Your task is to restate word for word the lines in the material below, from the one with "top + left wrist" up to and including the one with "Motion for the". Do not carry over the pictures.

=-=-=

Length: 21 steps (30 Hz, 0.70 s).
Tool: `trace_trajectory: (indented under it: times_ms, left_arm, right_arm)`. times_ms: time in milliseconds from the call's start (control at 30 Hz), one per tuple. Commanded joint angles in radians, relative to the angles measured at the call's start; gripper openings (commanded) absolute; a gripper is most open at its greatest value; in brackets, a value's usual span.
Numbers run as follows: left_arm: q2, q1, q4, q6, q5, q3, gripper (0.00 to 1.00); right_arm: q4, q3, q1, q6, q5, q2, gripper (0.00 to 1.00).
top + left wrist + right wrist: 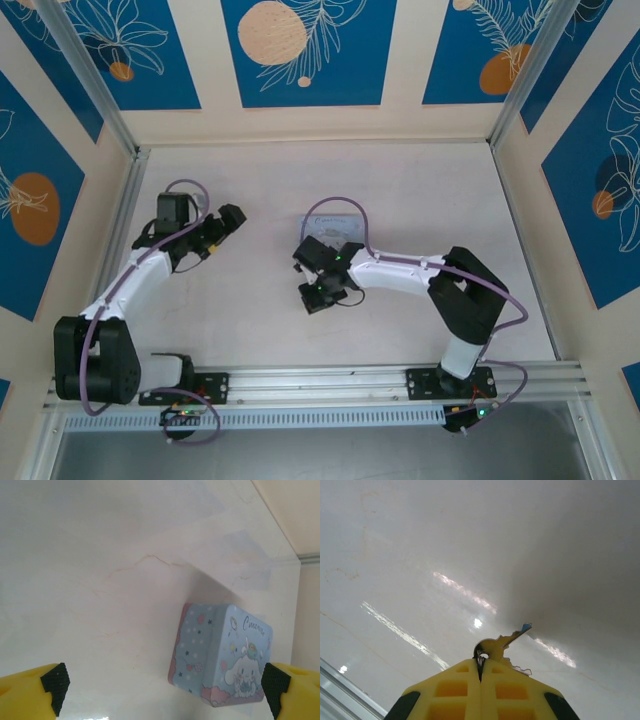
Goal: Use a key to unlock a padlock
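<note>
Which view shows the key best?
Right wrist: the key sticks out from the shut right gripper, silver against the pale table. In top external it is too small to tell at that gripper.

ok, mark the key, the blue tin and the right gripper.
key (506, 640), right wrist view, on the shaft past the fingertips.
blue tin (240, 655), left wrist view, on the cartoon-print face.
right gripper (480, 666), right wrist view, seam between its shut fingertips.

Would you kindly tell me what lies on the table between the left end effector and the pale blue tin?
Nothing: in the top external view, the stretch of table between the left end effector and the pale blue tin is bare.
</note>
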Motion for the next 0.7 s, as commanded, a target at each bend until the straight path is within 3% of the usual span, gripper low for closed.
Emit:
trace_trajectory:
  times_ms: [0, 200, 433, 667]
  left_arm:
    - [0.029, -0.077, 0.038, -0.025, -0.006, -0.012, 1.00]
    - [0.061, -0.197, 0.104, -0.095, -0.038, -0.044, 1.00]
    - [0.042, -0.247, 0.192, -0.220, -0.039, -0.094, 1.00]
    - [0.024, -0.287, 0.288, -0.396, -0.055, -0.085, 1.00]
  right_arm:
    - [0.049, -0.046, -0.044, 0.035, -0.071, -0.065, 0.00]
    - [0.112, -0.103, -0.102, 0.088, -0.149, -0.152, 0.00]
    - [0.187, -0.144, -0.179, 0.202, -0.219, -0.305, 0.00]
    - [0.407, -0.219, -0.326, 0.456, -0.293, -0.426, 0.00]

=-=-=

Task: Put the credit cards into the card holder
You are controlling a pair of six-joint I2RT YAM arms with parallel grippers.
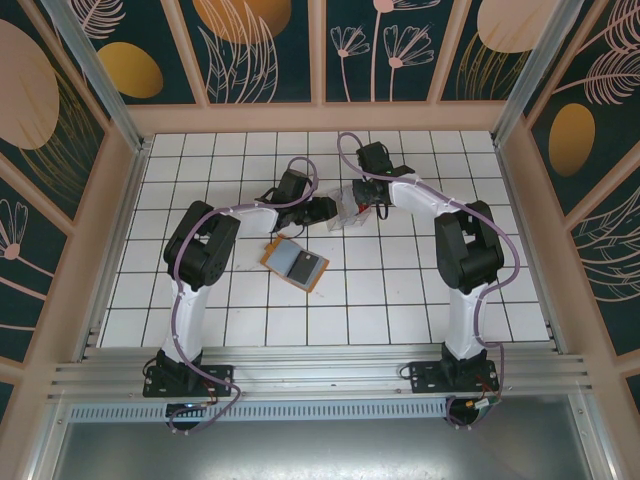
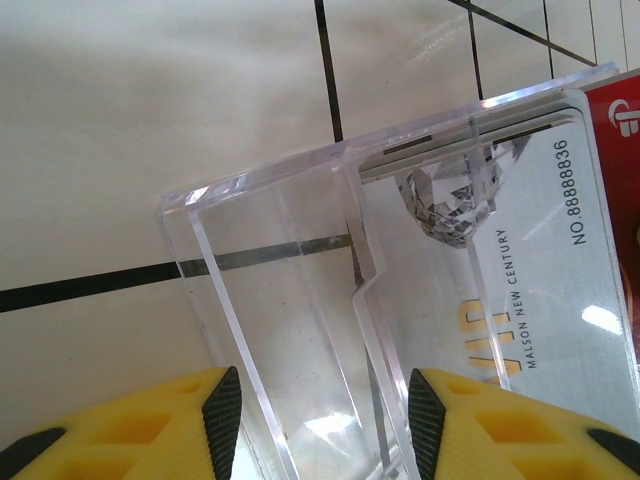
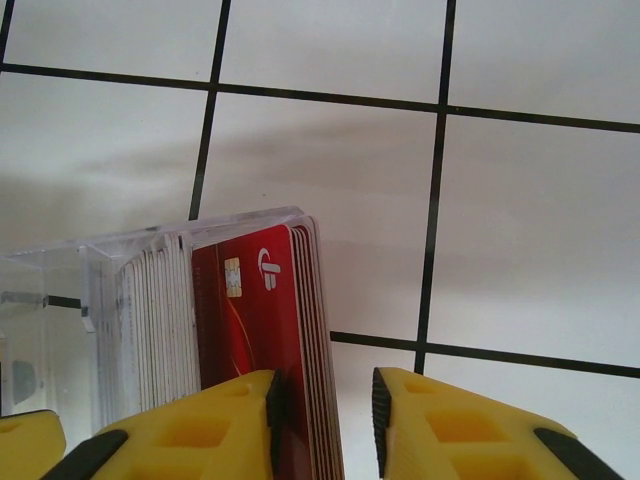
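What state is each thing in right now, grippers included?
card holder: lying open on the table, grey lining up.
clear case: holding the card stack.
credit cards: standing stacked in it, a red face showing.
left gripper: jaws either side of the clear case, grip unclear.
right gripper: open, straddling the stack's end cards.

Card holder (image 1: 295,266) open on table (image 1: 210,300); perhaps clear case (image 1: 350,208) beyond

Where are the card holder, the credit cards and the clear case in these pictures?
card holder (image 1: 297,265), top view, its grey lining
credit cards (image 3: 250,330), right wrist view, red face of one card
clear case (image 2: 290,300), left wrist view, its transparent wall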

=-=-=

--- Exercise output ---
top + left wrist + right wrist: 
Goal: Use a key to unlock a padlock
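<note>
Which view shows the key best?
Right wrist: the key sticks out from the shut right gripper, silver against the pale table. In top external it is too small to tell at that gripper.

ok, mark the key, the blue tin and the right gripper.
key (506, 640), right wrist view, on the shaft past the fingertips.
blue tin (240, 655), left wrist view, on the cartoon-print face.
right gripper (480, 666), right wrist view, seam between its shut fingertips.

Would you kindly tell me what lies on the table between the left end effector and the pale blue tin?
Nothing: in the top external view, the stretch of table between the left end effector and the pale blue tin is bare.
</note>
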Motion for the next 0.7 s, as commanded, a target at each bend until the straight path is within 3% of the usual span, gripper low for closed.

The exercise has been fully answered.